▸ Work request
Take every line of the material and reproduce it exactly.

▸ Information supplied
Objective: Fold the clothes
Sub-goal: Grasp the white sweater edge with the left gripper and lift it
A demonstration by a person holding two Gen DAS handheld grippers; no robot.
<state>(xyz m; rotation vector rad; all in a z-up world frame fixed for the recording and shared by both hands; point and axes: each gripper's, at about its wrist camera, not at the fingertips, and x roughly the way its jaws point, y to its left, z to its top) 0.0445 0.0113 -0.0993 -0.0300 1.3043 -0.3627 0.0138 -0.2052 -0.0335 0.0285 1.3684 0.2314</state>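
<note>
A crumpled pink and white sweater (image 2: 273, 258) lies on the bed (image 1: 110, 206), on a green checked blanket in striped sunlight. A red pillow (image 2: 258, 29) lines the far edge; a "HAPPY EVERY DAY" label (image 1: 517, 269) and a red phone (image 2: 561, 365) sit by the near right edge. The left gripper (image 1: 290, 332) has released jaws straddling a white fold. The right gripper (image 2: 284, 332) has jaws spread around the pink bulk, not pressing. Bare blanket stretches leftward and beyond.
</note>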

▸ Solved problem
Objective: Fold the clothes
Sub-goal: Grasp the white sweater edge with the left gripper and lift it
A demonstration by a person holding two Gen DAS handheld grippers; no robot.
<state>(xyz m; rotation vector rad; all in a z-up world frame fixed for the recording and shared by both hands; point and axes: each gripper's, at about its wrist camera, not at the fingertips, and x roughly the way its jaws point, y to its left, z to its top) 0.0445 0.0113 -0.0993 -0.0300 1.3043 -0.3627 0.0138 -0.2052 -0.0335 0.0285 1.3684 0.2314</state>
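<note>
A crumpled pink and white sweater (image 2: 273, 258) lies on the bed (image 1: 110, 206), on a green checked blanket in striped sunlight. A red pillow (image 2: 258, 29) lines the far edge; a "HAPPY EVERY DAY" label (image 1: 517, 269) and a red phone (image 2: 561, 365) sit by the near right edge. The left gripper (image 1: 290, 332) has released jaws straddling a white fold. The right gripper (image 2: 284, 332) has jaws spread around the pink bulk, not pressing. Bare blanket stretches leftward and beyond.
</note>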

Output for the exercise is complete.